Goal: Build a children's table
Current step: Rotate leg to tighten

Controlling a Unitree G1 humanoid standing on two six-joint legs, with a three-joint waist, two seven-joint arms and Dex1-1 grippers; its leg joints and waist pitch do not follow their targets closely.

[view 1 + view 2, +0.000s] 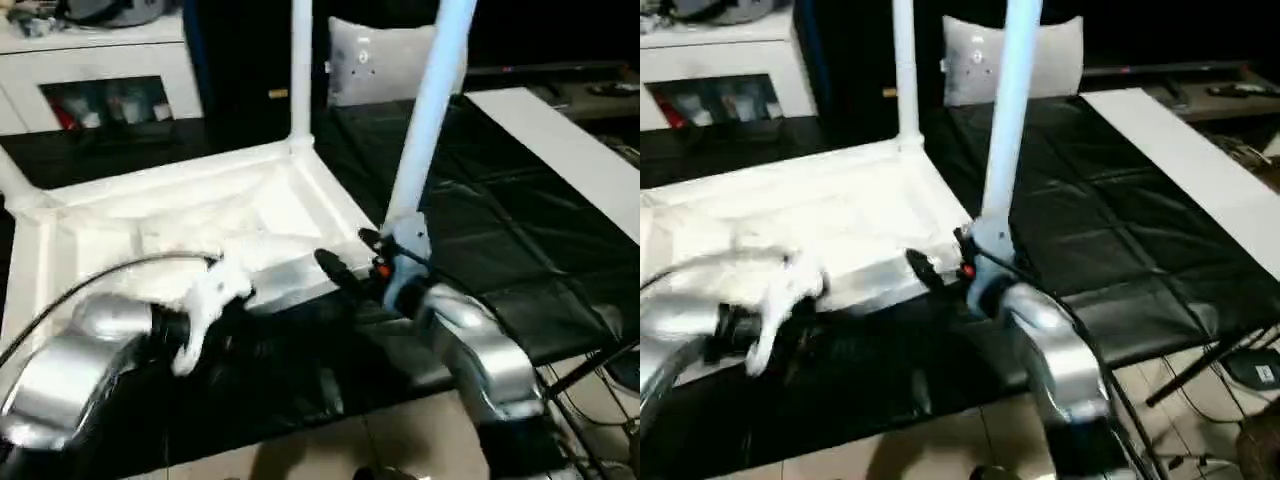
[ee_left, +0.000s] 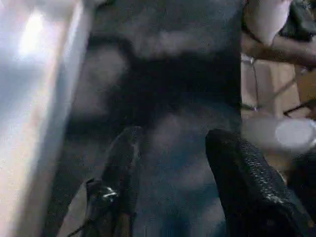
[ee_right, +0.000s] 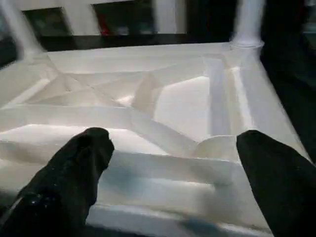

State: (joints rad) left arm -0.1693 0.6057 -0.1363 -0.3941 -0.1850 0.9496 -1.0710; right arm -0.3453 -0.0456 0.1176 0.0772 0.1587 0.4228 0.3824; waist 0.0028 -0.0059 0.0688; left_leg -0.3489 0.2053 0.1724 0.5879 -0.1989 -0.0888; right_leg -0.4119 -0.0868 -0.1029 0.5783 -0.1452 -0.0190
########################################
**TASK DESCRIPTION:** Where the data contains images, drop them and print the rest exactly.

**ANSWER TO THE PROBLEM:**
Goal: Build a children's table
Current step: Rotate leg to tighten

Controlling a Unitree G1 humanoid standing on two six-joint legs, with a three-joint waist, two seven-joint arms and Dex1-1 grippers; its leg joints and waist pitch do not follow their targets closely.

[view 1 + view 2, +0.000s] 
[ee_left, +0.000s] 
[ee_right, +0.000s] 

State: (joints rad) left arm -0.1693 0.6057 -0.1363 -0.3941 -0.1850 0.9496 -1.0710; right arm -0.3453 -0.0456 0.1176 0.0772 0.1587 0.4228 0.3824; waist 0.0028 -0.0059 0.0688; left_leg -0.3489 0.2053 0.1724 0.5879 -0.1989 -0.0888; right_leg -0.4119 -0.0868 -0.1029 0.5783 -0.1452 -0.0190

The required output has been given in full.